BY Connie Mitchell
William Röntgen produced the first X-ray of a human body in 1895.. Photo courtesy of Science Photo Library
The very first X-ray image is a blurry, ghostlike view of a woman’s left hand, two sizable wedding rings visible on her third finger. Using his wife as his test subject, German physicist Wilhelm Röntgen used the power of the X-ray to gaze at bones beneath his wife’s skin, something he couldn’t have done before without an incision. Six years later, Röntgen won the 1901 Nobel Prize in Physics. The practice of medicine had changed forever.
The early years
In 1896, just a month after the first X-ray became public, Charles Curtman, an analytical chemist at the Mallinckrodt Chemical Co. and instructor at Missouri Medical College, the predecessor to Washington University School of Medicine, delivered a lecture about the new technology to a packed auditorium of physicians, chemists and alumni. Clearly, the medical world was sitting up and taking notice of Rontgen’s wondrous new discovery.
The following year, the British Institute of Radiology was established, now the oldest radiological society in the world.

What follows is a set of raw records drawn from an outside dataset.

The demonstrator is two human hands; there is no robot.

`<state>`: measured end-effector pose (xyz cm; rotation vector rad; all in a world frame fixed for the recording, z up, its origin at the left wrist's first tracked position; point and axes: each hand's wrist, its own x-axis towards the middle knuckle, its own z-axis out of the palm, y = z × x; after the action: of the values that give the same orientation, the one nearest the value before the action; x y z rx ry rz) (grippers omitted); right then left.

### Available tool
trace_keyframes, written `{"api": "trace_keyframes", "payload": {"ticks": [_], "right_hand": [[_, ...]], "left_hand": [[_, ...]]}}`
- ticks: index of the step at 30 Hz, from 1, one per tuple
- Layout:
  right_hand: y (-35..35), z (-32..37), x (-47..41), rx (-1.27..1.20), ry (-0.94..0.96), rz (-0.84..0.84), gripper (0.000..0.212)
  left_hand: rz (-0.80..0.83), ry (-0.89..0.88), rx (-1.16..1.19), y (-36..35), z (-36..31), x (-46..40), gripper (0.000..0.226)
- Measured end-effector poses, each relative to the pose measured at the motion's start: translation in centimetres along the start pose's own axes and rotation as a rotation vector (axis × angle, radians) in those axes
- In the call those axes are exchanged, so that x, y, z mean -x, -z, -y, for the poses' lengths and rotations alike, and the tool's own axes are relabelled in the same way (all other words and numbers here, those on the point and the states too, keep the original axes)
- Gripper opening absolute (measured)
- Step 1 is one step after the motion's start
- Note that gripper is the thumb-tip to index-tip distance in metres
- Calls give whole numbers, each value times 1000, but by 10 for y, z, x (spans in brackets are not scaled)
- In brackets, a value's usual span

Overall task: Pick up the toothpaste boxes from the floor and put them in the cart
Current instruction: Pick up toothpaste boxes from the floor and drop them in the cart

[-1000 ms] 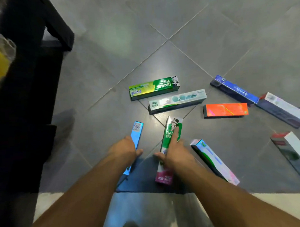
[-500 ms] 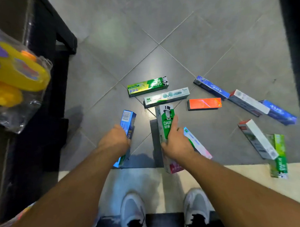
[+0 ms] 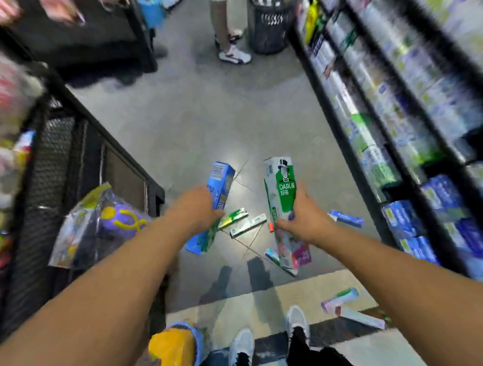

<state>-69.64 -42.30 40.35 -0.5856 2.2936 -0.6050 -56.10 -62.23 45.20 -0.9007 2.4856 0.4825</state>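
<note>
My left hand [image 3: 195, 209] grips a blue toothpaste box [image 3: 219, 183], held up well above the floor. A green and white Darlie box [image 3: 281, 189] stands upright in the grip of my right hand [image 3: 304, 221]. Far below on the grey floor lie several more boxes: a green one [image 3: 234, 217], a pale one [image 3: 248, 225], a blue one [image 3: 347, 219] and a pale box [image 3: 354, 314] near my right foot. The black mesh cart [image 3: 55, 151] is at my left, holding a bagged toy [image 3: 105, 223].
Shelves packed with boxed goods [image 3: 402, 117] run along the right. Another person's legs [image 3: 227, 32] and a black basket [image 3: 269, 25] stand at the far end of the aisle. A dark display [image 3: 79, 29] is at the back left. My shoes [image 3: 267, 340] are below.
I have stood up: both hands have lifted their boxes off the floor, and the view now takes in the aisle, shelves and cart. The other boxes stay on the floor.
</note>
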Motion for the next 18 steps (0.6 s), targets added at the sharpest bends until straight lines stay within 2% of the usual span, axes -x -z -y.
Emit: {"api": "trace_keyframes", "payload": {"ticks": [4,8,15,18], "right_hand": [[84,35,52,-48,47,-181,93],[137,39,105,-103,61,-328,86],[179,-12,200,-128,-39,-512,111],[198,-49,249,-220,-103,-599,97]], "left_hand": [[-101,-159,-76,96,-33,39,49],[-192,-329,-96,147,-79,73,43],[-192,-529,-179,164,-172,130,34],[-175,-633,-256,151,-228,154,36]]}}
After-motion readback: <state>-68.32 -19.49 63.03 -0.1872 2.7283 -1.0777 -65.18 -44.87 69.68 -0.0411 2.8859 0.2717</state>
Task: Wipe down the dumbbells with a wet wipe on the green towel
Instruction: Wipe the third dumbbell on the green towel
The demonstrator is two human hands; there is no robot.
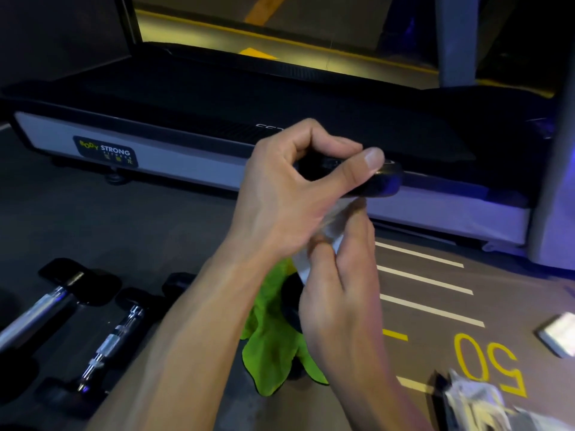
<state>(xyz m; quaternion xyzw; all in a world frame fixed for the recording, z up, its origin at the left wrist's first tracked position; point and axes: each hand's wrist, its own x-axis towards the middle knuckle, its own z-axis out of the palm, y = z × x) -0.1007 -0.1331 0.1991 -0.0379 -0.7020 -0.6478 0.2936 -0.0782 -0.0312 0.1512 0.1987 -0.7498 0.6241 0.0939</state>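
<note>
Left hand [280, 194] grips upright dumbbell [382, 181] over green towel [270, 346]; right hand [339, 290] pinches wet wipe [329, 225] against it. Treadmill [186, 157] label: "BODY STRONG". Floor [435, 337] marking: "50".

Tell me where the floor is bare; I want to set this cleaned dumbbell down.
Free: dark floor between the grey treadmill base and the chrome-handled dumbbells; also the white-striped floor right of the crumpled green towel. Crowded: bottom-left dumbbells, bottom-right wipe packets.

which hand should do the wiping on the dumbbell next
The right hand. It already pinches the wet wipe just under the dumbbell's raised end. The left hand grips that end, steadying it above the green towel.
</note>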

Physicians with access to the new technology looked at fuzzy images developed on glass plates until film was introduced in 1918. During the early 20th century, the new ability to image bones was called roentgenology, in homage to Röntgen. Academic medical centers began to create roentgenology departments, and even in the earliest days of this nascent field of medicine, physicians and scientists began to explore the possibilities for using X-rays in treatment as well as diagnosis.

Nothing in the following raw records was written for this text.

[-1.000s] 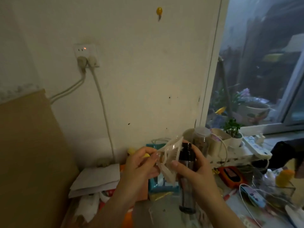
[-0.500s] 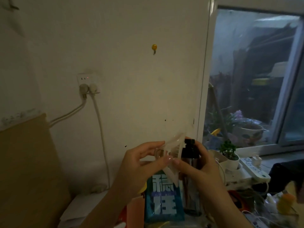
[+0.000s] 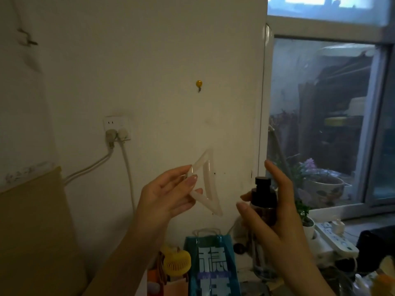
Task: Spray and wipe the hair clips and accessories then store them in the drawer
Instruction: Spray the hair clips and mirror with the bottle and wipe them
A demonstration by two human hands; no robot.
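Note:
A pale, translucent triangular hair clip (image 3: 207, 184) is held up in front of the wall, pinched at its left corner by the thumb and fingers of my left hand (image 3: 168, 196). To its right my right hand (image 3: 275, 212) grips a dark spray bottle (image 3: 263, 201) with a black cap, the index finger raised above the cap. The bottle's top faces the clip, a short gap apart. No drawer is in view.
A blue paper bag (image 3: 213, 265) and a small yellow fan (image 3: 177, 263) stand below my hands. A wall socket (image 3: 117, 129) with two cords is at left. A power strip (image 3: 335, 238) and potted plants (image 3: 305, 216) sit by the window sill at right.
My view has tilted upward. Both hands rose and drew apart; the clip, earlier touching the bottle and pinched by both hands, is now held by the left hand alone.

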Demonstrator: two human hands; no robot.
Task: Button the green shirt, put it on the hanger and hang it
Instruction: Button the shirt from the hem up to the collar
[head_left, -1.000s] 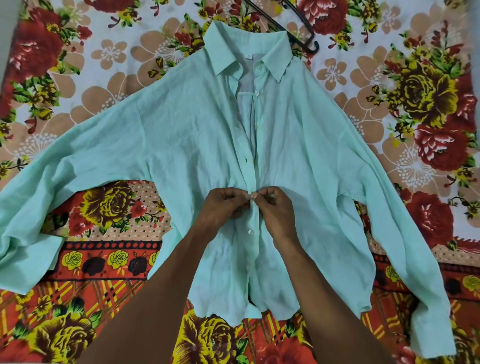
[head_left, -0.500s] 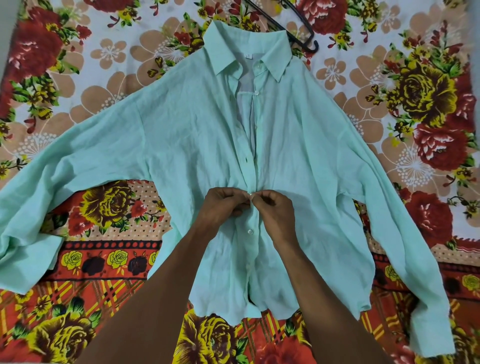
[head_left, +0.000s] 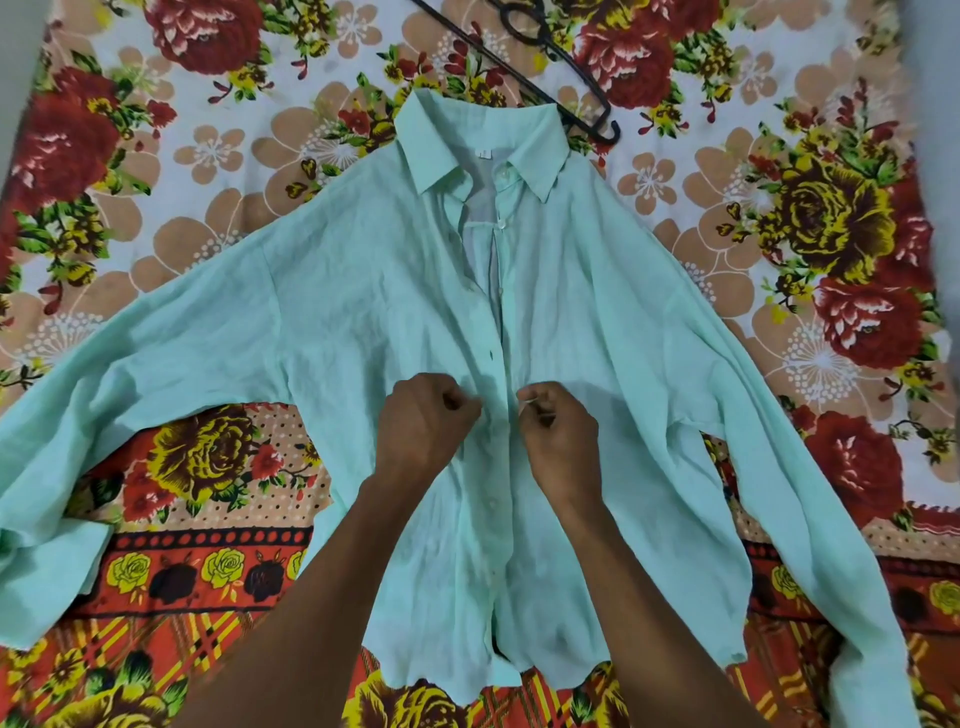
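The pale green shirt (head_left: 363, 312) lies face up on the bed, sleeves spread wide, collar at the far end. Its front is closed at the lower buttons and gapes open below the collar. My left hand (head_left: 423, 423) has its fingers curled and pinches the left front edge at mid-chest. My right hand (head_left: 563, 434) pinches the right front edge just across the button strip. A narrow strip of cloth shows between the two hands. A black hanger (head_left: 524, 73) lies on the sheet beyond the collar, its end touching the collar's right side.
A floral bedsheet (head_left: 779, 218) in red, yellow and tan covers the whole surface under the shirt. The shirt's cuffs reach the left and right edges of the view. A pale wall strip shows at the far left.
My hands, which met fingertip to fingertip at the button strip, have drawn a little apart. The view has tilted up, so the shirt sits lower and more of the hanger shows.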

The first successful cholecystogram of the human gallbladder was produced in 1924.. Photo courtesy of Washington University School of Medicine Bernard Becker Medical Library
Some of those researchers were working at Washington University’s Medical Department in the 1920s and began experimenting with X-ray images of the gallbladder. Known as cholecystography, the technique involved injecting radioactive dye that was visible by X-ray; it was among the earliest efforts in what would become the field of nuclear medicine.

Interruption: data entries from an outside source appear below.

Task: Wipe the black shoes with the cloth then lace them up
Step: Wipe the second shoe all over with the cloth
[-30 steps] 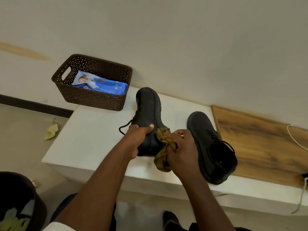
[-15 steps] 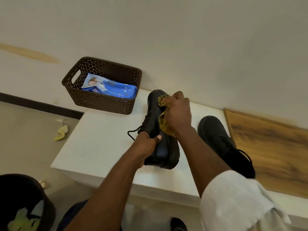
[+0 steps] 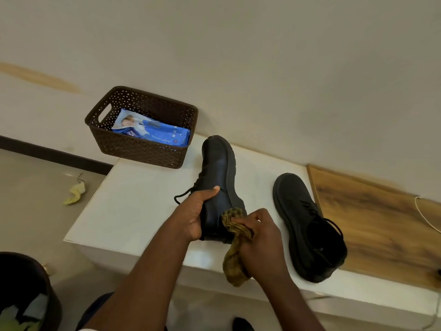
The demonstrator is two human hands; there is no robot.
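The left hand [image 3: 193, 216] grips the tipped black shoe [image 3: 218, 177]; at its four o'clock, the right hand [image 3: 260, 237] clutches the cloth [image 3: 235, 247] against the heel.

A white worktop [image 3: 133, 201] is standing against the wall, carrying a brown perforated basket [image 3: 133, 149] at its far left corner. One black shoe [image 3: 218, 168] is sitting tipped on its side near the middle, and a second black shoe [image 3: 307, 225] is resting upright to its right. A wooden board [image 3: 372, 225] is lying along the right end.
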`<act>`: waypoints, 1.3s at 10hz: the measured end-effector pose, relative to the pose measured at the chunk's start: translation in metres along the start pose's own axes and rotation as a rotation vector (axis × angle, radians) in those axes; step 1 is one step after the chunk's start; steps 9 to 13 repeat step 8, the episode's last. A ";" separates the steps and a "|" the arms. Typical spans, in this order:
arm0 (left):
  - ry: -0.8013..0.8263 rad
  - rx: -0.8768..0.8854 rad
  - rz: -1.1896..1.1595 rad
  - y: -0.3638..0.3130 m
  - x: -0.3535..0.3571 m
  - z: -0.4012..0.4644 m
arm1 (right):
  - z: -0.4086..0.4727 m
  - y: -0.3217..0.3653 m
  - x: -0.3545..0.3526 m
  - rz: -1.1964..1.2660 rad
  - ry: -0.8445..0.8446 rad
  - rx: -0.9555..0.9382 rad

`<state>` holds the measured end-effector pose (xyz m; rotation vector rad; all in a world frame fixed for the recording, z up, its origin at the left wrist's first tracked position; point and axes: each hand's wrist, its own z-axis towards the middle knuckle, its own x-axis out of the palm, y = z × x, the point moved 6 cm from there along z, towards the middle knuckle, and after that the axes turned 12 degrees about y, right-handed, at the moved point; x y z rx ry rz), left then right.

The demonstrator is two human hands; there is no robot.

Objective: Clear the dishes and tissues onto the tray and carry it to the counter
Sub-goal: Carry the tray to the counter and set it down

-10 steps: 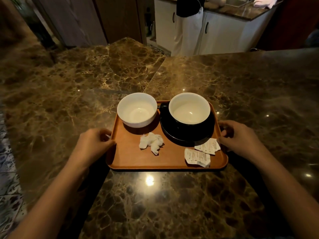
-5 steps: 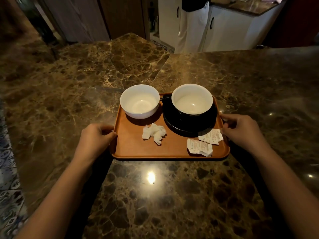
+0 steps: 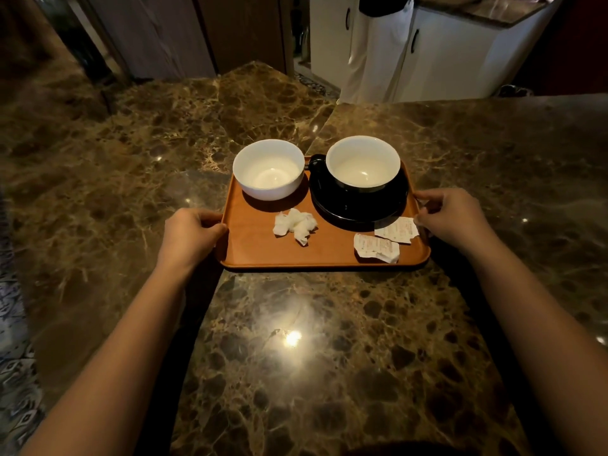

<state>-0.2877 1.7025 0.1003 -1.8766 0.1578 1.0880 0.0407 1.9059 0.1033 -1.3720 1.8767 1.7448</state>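
Note:
An orange-brown tray (image 3: 329, 255) lies on the dark marble table (image 3: 296, 357). On it stand a white bowl (image 3: 268, 169) at the back left and a black cup with a white inside (image 3: 363, 164) on a black saucer (image 3: 358, 209) at the back right. A crumpled white tissue (image 3: 295, 225) lies mid-tray, and two torn paper packets (image 3: 386, 240) lie at the front right. My left hand (image 3: 192, 233) grips the tray's left edge. My right hand (image 3: 452, 217) grips its right edge.
A person in white trousers (image 3: 375, 47) stands beyond the table by white cabinets (image 3: 454, 51) under a dark counter top (image 3: 487, 8). Dark wooden doors (image 3: 204, 31) are at the back left. Patterned floor (image 3: 13, 324) shows along the left edge.
The tray has shifted farther from me across the table, with both hands still holding its edges. My view has tilted down a little.

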 end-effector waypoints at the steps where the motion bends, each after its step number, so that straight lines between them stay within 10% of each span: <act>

Mallinckrodt Chemical Co. began manufacturing radiology contrast agents and established a collaborative relationship with the university.
Around the same time, St. Louis’ Jewish Hospital (now Barnes-Jewish Hospital) hired its first full-time radiologist, Paul Schnoebelen. Physicians were beginning to specialize in the new field, and researchers were exploring ways to improve on Röntgen’s original technology, which relied on cathode ray tubes.
Nationally, hospitals and medical schools were beginning to define radiology as a separate medical specialty; in 1927, Washington University established its Department of Radiology, moving radiologists into their own domain instead of including them in the surgical department. Having shed the cumbersome “roentgenology,” the field became known as radiology. In 1929, the American Medical Association created standards for radiology departments, and specialists began seeking board certification in 1933.
Around that time, planning began for a radiology institute affiliated with Washington University. Nationally known surgeon Evarts Graham proposed the institute to his faculty colleagues, suggesting it focus on four areas: diagnostic services, radiation therapy, teaching and research.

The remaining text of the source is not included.